Locate all lines in the data below that hold "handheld" and show them.

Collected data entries

++++

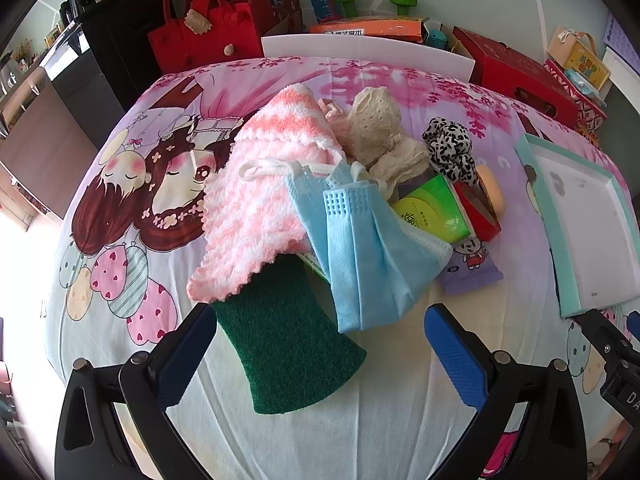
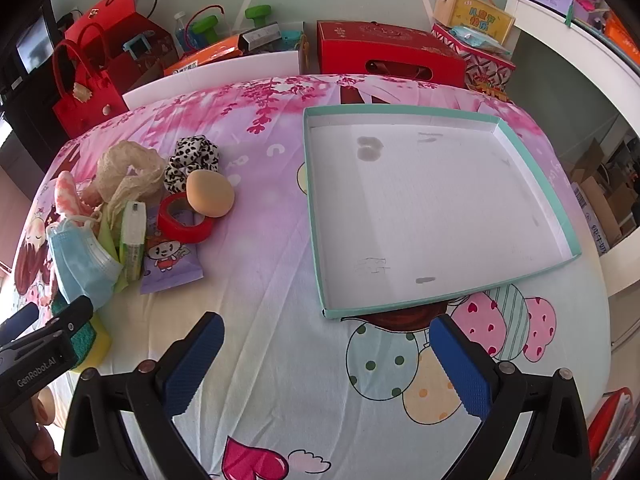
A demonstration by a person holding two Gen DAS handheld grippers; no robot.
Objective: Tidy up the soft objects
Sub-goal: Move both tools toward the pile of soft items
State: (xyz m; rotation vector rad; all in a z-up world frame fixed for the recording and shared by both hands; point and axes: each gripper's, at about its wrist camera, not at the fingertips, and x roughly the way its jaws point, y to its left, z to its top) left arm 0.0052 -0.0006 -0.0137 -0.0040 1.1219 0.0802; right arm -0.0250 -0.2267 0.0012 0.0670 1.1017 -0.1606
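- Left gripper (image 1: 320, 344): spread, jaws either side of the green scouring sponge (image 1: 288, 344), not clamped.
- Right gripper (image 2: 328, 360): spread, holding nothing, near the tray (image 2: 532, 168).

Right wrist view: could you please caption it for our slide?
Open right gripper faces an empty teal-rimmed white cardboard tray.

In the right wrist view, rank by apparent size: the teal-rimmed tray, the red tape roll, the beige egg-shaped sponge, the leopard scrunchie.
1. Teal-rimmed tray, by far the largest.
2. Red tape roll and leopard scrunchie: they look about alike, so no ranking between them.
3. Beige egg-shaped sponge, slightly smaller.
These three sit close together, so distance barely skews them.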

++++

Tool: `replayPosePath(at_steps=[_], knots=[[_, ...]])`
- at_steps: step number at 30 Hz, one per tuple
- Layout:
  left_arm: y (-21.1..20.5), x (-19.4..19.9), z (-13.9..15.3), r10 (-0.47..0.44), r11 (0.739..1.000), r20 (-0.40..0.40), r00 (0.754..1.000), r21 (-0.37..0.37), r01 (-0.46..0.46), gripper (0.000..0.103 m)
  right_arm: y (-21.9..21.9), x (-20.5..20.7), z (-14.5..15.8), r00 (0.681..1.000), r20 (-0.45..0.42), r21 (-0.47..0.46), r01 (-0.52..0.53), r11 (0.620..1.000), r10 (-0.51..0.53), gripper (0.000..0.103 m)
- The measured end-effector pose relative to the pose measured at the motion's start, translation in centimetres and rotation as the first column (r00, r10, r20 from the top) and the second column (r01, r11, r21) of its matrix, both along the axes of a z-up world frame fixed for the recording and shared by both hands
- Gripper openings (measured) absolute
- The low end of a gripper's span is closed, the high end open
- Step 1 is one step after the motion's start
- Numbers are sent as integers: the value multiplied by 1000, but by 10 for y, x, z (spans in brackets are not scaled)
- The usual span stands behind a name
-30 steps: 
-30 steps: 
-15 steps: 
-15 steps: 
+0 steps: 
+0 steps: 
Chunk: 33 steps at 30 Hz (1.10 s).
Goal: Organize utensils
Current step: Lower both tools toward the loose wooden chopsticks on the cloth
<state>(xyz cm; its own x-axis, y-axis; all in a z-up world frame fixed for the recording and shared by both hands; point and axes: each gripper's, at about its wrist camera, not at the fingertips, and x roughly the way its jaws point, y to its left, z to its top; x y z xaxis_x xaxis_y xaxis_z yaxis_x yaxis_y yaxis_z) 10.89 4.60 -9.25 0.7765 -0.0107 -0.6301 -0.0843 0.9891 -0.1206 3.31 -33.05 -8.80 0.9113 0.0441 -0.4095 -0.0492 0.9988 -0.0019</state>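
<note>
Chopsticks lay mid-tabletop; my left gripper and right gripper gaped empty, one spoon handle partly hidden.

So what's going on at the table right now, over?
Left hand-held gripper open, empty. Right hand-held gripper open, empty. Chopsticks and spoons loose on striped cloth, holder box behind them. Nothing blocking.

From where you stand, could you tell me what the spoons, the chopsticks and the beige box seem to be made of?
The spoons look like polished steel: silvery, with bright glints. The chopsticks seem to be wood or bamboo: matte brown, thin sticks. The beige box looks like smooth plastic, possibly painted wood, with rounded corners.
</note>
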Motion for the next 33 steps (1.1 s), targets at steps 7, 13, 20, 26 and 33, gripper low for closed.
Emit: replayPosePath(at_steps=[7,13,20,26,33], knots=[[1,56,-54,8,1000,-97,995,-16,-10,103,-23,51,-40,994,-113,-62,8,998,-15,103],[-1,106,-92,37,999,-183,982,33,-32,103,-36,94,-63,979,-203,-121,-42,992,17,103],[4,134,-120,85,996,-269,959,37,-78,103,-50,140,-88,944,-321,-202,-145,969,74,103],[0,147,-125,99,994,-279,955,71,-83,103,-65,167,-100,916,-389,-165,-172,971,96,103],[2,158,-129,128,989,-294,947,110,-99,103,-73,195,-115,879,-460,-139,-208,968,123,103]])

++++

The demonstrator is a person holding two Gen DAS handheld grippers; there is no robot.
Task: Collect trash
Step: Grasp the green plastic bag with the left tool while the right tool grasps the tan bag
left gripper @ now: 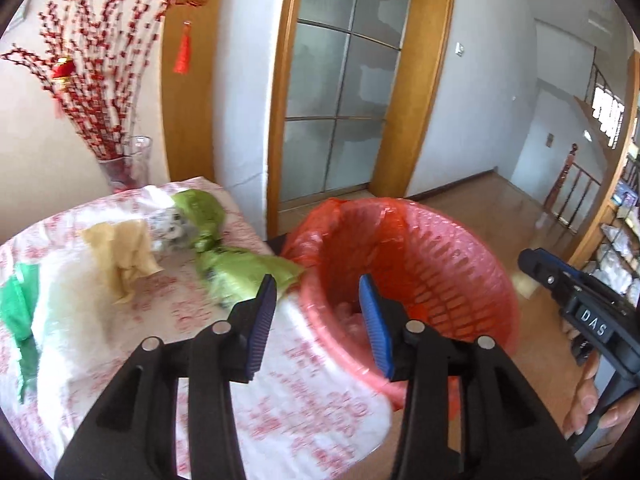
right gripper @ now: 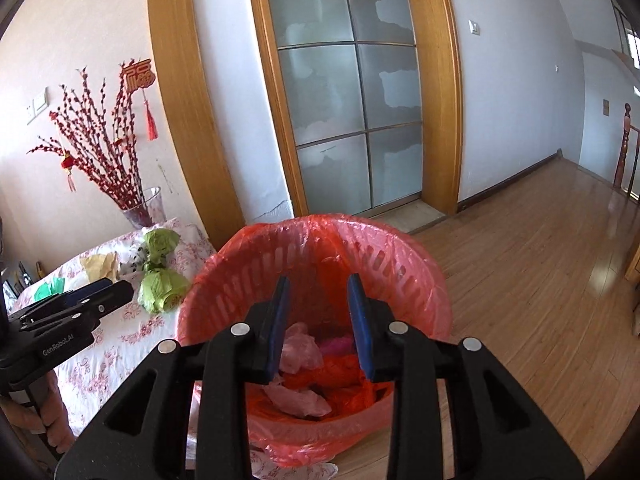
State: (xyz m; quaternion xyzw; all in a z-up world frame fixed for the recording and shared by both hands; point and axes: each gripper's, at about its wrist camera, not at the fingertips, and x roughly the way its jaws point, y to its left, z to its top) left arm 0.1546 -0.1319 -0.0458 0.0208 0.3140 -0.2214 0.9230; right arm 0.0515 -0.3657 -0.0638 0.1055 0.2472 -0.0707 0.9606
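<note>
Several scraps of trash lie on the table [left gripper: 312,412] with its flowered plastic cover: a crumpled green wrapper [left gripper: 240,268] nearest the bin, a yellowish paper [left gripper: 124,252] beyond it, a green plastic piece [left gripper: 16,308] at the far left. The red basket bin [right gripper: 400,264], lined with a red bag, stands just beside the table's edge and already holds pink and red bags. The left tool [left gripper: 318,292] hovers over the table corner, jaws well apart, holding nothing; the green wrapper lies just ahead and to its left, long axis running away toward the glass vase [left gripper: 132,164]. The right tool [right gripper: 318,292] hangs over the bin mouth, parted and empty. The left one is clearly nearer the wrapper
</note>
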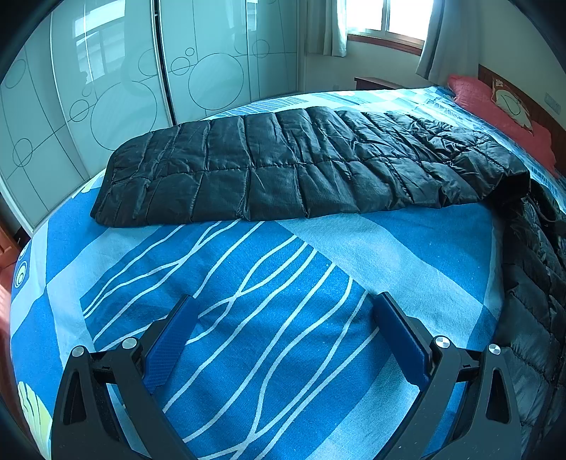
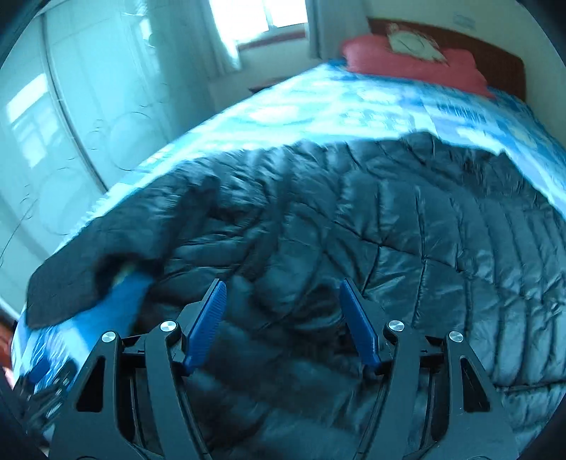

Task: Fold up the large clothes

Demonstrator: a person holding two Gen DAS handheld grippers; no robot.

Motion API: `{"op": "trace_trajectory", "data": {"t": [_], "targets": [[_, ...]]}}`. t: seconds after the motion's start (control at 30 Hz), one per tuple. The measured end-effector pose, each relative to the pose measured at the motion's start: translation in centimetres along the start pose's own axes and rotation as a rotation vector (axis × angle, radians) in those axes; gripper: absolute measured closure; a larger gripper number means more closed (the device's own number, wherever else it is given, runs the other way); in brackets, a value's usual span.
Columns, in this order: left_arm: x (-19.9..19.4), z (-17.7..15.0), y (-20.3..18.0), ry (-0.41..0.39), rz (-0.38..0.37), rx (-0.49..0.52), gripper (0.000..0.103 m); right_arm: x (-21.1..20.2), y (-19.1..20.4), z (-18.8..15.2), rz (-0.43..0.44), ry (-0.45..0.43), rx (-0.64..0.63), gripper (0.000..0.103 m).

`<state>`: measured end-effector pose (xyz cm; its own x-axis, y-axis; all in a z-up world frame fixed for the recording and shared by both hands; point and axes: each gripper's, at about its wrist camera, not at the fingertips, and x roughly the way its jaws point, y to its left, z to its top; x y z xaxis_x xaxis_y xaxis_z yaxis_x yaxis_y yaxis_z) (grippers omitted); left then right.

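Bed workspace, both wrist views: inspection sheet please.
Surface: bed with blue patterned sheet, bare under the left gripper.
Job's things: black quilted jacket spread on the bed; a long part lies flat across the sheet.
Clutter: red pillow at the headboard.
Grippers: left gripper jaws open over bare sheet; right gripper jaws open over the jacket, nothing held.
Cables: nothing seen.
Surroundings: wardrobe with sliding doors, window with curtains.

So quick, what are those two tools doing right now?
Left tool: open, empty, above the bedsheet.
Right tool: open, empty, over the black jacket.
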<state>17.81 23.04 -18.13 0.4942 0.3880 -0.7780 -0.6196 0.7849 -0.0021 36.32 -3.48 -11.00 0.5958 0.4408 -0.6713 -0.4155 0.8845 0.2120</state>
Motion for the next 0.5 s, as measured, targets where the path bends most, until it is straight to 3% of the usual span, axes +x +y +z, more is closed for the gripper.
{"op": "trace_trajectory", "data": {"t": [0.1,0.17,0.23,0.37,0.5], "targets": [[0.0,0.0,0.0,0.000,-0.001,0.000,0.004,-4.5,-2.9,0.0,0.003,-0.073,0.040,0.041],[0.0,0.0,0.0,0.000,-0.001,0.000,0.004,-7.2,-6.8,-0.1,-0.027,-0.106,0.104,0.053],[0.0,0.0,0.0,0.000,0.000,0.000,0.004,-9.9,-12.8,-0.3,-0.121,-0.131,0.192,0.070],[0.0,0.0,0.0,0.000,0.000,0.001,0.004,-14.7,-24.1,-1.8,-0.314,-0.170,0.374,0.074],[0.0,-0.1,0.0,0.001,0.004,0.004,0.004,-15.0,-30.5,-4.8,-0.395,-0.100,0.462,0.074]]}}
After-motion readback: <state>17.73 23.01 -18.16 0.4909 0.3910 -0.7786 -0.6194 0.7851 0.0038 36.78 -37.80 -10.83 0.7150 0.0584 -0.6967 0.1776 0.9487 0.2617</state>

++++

> **Exercise response**:
A demonstration by a person holding two Gen DAS handheld grippers; no robot.
The demonstrator is a person holding two Gen DAS handheld grippers; there is no robot.
Demonstrator: a person holding two Gen DAS handheld grippers; no robot.

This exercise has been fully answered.